What to do when you lose stakeholder engagement?

There are many elements that contribute to a successful project, and when any one of them gets derailed it can wreak havoc. One of the most frustrating things that can happen to a project team is to lose stakeholder engagement. The reverse is true as well: one of the most frustrating things that can happen to a project’s stakeholders is to lose team engagement.

So what causes people to lose interest in a project?

We’ve had the privilege to work with a client team recently that is not only engaged in the project, but has stakeholders that drive the initiative. They don’t just ask for status updates, they contribute new ideas and ask for everyone else’s ideas. They are continually looking for ways to get a relatively large and diverse project team to continue to innovate. They don’t look at the project as something with an end; they see it as something that will continue to evolve. Everyone on the team shares this mind set.

How can you get everyone on the same page?

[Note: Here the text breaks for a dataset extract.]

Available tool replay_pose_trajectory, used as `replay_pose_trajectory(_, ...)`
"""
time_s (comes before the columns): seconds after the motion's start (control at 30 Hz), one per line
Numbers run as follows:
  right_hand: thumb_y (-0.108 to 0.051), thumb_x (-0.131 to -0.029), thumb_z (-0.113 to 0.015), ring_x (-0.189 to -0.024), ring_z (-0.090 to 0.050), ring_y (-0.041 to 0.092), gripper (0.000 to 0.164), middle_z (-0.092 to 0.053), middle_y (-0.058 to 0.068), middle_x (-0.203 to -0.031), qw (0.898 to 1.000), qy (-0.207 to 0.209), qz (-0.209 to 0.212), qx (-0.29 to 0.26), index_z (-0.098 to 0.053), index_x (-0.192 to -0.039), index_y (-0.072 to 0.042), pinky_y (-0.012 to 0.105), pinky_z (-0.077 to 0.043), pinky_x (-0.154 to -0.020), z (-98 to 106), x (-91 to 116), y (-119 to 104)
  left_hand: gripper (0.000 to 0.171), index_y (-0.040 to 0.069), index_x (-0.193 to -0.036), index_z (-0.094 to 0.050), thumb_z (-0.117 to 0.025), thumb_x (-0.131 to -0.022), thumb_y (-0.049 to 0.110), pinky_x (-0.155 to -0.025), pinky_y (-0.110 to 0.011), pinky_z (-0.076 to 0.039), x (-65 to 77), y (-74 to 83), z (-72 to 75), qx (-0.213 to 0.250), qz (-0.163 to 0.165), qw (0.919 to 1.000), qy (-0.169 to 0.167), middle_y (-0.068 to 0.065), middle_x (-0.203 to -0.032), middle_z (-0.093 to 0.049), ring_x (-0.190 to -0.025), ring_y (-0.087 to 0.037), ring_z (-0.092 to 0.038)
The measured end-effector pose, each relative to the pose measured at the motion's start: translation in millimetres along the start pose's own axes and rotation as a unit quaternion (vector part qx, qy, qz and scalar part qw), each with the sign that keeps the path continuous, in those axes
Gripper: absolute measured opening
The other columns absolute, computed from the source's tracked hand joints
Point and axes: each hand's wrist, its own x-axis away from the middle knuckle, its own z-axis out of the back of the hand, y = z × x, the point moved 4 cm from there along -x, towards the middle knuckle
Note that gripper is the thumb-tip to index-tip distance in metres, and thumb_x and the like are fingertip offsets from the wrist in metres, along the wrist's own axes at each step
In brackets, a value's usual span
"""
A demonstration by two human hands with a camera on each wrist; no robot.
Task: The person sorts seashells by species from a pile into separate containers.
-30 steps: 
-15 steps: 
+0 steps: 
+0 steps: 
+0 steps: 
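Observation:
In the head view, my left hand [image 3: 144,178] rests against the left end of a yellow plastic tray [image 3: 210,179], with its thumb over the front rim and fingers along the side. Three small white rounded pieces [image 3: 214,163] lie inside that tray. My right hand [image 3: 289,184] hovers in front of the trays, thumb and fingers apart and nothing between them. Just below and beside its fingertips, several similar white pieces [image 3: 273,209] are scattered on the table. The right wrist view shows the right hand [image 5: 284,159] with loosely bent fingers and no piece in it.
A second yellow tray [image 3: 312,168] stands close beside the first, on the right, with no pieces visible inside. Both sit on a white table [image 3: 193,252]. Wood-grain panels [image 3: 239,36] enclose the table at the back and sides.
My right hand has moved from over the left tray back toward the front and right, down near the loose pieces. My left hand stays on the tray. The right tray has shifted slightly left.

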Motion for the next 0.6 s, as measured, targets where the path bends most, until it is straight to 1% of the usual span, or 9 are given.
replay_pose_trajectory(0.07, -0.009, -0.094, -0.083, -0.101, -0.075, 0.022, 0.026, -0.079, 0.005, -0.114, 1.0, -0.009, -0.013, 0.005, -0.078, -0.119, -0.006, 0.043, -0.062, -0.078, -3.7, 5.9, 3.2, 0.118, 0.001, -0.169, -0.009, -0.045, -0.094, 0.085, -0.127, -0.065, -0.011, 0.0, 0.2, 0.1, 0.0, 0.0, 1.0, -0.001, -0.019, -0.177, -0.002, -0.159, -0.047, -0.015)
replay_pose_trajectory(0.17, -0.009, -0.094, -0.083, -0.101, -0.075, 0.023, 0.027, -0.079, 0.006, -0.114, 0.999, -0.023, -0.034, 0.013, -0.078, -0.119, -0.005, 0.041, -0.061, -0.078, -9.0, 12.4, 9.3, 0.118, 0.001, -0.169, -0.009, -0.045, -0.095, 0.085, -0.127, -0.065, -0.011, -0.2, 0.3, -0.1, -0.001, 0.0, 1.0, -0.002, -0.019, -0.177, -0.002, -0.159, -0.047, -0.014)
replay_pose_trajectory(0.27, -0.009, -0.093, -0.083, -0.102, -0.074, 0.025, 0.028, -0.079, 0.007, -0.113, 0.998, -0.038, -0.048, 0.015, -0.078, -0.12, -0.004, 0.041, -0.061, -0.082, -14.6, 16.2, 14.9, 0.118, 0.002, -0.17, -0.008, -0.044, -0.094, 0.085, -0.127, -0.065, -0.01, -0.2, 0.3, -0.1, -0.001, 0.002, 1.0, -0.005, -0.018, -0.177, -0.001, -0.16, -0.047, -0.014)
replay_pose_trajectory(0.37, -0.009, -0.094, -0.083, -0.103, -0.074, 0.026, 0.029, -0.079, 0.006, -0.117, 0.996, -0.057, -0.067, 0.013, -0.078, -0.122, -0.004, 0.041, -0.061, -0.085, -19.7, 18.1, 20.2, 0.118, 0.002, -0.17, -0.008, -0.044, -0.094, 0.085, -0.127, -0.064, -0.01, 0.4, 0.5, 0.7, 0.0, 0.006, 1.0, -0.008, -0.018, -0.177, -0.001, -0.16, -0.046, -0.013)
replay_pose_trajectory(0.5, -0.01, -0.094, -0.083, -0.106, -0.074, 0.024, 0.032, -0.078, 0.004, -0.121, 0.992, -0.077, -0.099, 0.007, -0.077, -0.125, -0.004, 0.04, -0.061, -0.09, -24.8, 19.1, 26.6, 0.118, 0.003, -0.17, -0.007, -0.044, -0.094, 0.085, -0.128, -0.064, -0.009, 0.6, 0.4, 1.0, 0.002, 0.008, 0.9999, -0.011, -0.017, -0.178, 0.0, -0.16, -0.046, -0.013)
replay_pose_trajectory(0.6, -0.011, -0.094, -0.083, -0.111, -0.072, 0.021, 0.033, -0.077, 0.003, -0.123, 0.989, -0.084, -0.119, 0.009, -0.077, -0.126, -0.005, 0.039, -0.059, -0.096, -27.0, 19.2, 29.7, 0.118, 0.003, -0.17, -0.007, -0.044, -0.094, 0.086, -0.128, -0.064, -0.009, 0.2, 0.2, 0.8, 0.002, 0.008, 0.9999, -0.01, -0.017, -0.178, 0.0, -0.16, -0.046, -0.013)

One of the major contributors to the drive and success of this project is that the leaders of it are active learners. Not only do they maintain expertise in their own field, they watch the world of technology and user experience that continues to change around them. When they sit down with us, they speak our language and they expect us to speak theirs. Conversations often cause us to ask questions outside of our expertise and before we know it we’ve become active learners in their fields as well. Neither group would ever be able to claim expertise in the other’s specialty, but this culture of learning keeps everyone on the project engaged.

The key to this relationship?

Put simply, it’s give and take: our stakeholders acknowledge our expertise while demonstrating genuine interest in what we are doing. They defer to us when necessary and challenge us when it is critical to their goals. In exchange, they expect exactly the same from us.

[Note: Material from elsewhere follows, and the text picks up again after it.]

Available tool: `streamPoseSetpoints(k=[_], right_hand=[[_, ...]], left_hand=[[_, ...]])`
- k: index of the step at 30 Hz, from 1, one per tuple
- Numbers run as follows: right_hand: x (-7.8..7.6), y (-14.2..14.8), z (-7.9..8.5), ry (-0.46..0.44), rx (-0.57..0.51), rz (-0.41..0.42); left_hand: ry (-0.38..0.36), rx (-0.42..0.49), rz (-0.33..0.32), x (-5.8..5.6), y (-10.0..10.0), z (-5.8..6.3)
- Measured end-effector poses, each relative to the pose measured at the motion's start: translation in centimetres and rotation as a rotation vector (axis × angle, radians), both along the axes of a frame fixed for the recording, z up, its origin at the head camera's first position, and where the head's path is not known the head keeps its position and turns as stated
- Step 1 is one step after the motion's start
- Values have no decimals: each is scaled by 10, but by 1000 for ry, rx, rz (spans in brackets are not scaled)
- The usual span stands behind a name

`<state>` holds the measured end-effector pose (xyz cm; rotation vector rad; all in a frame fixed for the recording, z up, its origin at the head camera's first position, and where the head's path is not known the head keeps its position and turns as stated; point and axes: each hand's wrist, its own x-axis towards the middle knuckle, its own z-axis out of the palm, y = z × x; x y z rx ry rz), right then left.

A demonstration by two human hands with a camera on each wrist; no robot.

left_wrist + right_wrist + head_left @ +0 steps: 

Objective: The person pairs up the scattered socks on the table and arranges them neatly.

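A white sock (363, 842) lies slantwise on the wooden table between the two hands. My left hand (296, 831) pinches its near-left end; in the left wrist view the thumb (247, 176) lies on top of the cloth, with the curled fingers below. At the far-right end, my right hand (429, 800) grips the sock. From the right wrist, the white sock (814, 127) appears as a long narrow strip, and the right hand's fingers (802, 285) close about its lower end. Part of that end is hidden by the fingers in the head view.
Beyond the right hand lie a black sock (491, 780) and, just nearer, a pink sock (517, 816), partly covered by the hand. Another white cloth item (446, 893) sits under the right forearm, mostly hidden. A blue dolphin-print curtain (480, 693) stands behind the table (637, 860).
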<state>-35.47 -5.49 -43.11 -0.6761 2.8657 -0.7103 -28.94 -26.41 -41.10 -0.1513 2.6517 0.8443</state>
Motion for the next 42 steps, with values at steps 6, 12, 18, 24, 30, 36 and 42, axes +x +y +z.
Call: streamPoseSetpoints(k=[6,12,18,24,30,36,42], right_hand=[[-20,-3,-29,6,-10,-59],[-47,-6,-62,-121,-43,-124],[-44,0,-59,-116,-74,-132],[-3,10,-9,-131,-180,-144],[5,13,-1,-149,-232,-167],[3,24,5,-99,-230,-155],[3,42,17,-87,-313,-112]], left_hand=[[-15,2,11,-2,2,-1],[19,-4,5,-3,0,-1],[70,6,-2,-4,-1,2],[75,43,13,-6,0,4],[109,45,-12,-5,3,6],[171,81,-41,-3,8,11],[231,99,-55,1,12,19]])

So, back to our visitor’s dilemma: how do you re-engage stakeholders, and how do you stimulate their thirst for learning?

You can’t just turn the switch back on again – you need to find out why they’ve disengaged and then patiently rebuild the connections. We’re all adults here – you can’t lock someone in a room and force them to learn.

How do you make them want to learn? Maybe more importantly, how do you make them care?

This is probably one of those questions that has a different answer every time it comes up – but there are likely to be some recurring themes. When you encounter disengaged stakeholders, consider ways to pique their curiosity and entice them to contribute. I’m not talking about superficial stuff like being mysterious about things or employing riddles that sidetrack and waste time (this isn’t Dead Poets Society – we’ve got work to do here, people) – I’m talking real curiosity that stems from seeing that potential to innovate and THINK in ways that maybe haven’t been explored in that particular organization before. Combine that with a true collegial environment like the one I described above, where everyone feels valued for their expertise and not hamstrung by antiquated and unproductive hierarchies, and you just may see some real results – we certainly have.